Chapter 15 – Selecting, Appraising and Disciplining Employees

 Employee Selection is the process of interviewing and evaluating the candidates


for a specific job and selecting an individual for employment based on certain
criteria. A procedure of matching organizational requirements with the skills and
qualifications of people.
 Human Resources recruit employees, trained them, and select among them.
 Appraising monitors the performance and progress of an employee. To
determine their weaknesses and strengths in dealing their job in order to address
it by giving them trainings, seminars or anything that can aid their performance
so that they will perform well on the job given to them.
 Performance appraisal is the periodic assessment of an employee’s job
performance as measured by the competency expectations set out by the
organization.
 The performance assessment often includes both the core competencies required
by the organization, also the competencies specific to the employee’s job.
 The appraiser, often a supervisor or manager, will provide the employee with
constructive, actionable feedback based on the assessment.
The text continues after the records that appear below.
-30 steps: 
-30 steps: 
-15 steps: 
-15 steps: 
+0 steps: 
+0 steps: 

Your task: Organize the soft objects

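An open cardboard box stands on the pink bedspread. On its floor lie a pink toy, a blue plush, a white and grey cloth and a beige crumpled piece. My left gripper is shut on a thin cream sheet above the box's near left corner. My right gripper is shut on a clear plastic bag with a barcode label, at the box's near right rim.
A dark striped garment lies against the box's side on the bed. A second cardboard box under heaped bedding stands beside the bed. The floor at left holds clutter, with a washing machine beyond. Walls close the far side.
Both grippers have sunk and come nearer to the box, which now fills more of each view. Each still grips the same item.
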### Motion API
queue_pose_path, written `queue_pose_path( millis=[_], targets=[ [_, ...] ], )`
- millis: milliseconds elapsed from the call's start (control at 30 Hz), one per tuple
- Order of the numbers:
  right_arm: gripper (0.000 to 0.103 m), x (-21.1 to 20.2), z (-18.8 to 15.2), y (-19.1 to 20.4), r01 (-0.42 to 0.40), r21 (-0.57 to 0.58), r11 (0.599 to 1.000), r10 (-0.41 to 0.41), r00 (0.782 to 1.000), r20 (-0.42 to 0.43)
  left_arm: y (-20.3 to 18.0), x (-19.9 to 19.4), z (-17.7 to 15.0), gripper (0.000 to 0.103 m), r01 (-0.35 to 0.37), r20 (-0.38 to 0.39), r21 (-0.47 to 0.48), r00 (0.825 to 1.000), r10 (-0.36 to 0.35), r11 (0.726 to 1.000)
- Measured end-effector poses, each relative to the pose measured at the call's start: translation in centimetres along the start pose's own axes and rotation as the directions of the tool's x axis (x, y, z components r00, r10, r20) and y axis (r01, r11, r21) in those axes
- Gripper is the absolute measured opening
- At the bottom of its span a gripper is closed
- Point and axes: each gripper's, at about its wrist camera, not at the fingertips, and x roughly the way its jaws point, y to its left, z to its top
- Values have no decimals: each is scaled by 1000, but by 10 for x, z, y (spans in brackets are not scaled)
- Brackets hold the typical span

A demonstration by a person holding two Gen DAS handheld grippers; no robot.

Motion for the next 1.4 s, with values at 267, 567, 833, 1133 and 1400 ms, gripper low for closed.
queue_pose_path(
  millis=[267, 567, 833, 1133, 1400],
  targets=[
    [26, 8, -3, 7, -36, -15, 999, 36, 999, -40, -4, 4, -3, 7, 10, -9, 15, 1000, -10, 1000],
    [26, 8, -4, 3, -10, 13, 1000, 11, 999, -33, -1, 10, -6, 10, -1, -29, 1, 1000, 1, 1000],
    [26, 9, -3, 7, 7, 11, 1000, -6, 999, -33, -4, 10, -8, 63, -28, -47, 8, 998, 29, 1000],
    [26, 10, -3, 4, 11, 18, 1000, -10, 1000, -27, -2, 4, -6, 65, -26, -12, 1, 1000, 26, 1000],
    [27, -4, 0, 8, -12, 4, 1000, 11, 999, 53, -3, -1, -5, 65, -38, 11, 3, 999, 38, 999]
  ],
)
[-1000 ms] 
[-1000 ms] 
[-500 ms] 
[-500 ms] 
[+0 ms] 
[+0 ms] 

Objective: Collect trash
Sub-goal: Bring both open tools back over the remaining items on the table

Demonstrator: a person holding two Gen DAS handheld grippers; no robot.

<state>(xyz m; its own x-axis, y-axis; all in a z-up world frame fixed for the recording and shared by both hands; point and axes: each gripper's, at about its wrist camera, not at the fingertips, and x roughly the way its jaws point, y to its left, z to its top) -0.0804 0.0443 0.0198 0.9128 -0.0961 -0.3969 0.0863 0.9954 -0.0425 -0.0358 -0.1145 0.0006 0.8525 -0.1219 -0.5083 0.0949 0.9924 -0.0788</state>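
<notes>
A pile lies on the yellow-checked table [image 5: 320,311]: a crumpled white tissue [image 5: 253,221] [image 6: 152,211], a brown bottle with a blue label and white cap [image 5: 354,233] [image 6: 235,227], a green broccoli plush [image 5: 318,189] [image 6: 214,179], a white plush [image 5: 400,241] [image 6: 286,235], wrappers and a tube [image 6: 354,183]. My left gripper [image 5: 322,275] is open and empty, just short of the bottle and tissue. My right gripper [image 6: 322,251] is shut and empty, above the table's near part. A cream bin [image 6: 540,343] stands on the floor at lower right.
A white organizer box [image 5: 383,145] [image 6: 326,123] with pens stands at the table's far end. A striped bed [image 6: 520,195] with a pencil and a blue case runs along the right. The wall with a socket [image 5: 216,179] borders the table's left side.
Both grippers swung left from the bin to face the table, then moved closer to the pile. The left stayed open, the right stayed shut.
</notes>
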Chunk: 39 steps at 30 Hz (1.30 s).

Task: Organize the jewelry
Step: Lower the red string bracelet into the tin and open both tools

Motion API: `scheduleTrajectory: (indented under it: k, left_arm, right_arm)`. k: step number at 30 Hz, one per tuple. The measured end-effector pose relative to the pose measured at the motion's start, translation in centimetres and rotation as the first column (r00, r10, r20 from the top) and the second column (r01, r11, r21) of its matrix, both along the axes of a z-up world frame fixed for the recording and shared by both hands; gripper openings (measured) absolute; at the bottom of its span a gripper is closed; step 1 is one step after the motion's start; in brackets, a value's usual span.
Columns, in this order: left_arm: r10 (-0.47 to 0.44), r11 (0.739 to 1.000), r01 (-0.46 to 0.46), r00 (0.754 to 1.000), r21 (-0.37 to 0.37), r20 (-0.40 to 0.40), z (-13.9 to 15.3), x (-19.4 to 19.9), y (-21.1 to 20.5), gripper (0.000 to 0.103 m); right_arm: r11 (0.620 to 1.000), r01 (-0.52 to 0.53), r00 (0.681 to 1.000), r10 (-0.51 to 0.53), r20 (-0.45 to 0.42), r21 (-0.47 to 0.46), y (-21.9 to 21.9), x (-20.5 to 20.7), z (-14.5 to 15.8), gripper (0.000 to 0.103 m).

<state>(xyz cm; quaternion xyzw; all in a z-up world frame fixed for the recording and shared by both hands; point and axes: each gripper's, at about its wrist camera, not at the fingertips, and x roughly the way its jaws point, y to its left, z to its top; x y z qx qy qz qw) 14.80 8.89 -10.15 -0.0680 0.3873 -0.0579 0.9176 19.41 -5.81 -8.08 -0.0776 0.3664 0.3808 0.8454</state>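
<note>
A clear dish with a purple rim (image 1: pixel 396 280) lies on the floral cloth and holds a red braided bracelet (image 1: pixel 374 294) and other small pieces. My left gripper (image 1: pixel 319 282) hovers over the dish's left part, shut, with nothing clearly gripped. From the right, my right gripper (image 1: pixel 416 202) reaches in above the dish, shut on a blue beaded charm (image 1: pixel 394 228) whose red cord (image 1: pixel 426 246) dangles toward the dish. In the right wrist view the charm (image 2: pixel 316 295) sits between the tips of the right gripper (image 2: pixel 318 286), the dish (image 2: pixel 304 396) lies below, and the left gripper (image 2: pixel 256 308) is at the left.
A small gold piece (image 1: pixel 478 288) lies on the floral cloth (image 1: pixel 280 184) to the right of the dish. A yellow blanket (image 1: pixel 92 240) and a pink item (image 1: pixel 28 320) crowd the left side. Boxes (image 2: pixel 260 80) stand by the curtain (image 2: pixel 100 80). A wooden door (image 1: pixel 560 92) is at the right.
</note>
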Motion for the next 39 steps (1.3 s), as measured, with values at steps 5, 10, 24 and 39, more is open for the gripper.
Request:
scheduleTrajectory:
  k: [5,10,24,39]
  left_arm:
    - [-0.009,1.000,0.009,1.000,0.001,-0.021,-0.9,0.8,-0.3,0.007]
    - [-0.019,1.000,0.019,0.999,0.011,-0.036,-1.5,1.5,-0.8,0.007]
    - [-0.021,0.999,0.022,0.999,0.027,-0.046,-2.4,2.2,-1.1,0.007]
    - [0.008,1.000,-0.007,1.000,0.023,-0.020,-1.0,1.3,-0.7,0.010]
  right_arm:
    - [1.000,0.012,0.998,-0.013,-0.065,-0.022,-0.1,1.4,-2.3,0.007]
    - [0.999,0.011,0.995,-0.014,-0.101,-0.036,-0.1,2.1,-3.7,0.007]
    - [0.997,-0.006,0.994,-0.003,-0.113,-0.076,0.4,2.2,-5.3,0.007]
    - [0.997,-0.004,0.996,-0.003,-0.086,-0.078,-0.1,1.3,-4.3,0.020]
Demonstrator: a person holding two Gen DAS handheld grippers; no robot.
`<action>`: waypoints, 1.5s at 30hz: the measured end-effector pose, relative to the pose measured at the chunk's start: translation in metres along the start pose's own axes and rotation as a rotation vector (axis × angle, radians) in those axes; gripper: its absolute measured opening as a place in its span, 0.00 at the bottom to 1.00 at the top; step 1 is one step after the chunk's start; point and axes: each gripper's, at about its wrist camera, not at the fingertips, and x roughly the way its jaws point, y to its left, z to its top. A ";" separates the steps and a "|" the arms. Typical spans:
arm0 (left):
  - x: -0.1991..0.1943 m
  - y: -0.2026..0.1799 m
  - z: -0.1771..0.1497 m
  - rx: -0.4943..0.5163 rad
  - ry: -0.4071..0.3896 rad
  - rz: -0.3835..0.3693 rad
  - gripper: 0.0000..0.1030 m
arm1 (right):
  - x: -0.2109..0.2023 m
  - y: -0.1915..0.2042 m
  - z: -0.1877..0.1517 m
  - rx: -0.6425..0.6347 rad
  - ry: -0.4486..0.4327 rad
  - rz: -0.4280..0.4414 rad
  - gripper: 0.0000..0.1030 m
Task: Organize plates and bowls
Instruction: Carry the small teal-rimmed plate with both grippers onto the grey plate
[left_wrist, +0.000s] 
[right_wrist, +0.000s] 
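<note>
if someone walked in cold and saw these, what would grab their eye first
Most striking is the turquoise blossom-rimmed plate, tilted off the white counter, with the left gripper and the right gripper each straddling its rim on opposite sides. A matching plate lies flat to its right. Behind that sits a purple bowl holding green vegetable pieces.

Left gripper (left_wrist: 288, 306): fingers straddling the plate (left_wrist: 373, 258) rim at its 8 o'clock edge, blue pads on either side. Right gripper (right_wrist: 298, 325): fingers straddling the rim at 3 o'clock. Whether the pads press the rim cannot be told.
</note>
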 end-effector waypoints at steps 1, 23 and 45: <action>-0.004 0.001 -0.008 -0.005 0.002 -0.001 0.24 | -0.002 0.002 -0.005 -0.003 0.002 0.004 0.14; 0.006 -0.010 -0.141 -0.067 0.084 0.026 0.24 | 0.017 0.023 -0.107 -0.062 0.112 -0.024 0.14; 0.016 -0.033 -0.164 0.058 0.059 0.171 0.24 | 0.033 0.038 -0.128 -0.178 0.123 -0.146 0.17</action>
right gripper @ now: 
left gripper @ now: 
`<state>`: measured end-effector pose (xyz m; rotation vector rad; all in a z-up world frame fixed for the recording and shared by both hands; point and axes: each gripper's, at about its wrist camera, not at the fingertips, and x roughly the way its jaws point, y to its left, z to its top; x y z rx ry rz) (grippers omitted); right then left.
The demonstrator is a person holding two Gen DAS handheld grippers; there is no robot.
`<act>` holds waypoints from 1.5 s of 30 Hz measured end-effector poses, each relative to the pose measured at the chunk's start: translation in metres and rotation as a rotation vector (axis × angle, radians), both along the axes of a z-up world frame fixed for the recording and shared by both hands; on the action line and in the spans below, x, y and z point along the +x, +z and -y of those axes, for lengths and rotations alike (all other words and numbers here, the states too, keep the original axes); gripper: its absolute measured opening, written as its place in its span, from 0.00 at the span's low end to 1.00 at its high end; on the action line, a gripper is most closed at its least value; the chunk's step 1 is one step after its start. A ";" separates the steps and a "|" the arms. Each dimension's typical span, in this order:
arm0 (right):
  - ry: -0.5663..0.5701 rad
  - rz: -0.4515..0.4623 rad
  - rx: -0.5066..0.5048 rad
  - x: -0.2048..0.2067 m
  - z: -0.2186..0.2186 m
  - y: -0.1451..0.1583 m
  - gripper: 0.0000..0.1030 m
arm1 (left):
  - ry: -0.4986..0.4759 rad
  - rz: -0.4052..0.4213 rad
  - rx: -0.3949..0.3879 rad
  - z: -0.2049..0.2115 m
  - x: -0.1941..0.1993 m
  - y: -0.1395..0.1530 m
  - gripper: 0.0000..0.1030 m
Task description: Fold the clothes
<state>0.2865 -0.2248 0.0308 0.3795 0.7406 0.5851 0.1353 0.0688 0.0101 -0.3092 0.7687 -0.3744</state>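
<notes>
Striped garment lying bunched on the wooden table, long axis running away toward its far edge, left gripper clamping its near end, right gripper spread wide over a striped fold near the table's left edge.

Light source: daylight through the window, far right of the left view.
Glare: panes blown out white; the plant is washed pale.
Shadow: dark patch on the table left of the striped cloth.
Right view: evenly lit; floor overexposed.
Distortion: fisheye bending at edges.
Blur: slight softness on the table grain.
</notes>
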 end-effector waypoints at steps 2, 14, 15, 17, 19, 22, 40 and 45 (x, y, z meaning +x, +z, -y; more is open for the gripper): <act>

This in turn provides
the employee with the direction needed to improve and develop in their job.
 Disciplinary action was also brought together with this topic because it will help
to solve issues in an organization.
 There will be times when it’s necessary to discipline an employee, whether for
performance issues or behavioral issues.
 It will be done first through verbal warning, then written warning, next is
suspension or improvement plan and then termination. Thus, an employee can
be given a chance to change and improve himself or in the worst case will be
terminated due to his actions.

Chapter 16 – Supervisor, Labor Relations, Legal Issues

 Supervisors are responsible for the day-to-day performance of a small group,


either a team, a department, or a shift.
 Supervisors typically have experience in the group's purpose or goal and have
earned the position based on management's belief that they're capable of guiding
the team.
 Supervisors plays an important role in giving feedback, both constructive and
positive wherein constructive feedback is more challenging for most supervisors
to deliver.
 To become a successful and productive supervisor, one must have these skills.
 Labor relations term used to define the process between employers and
employees, management, and unions in order to make decisions in
organizations. The decisions taken refer to wages, working conditions, hours of
work, and safety at work, security, and grievances.
 Wages and benefits received by employees for their work represent the
compensation or ‘the price paid by employers for their workers services’. This
requires a specific analyze because the work is realized under a contract and
propose and active commitment of the workers.
 Legal issues cover the laws to protect the rights of every employees.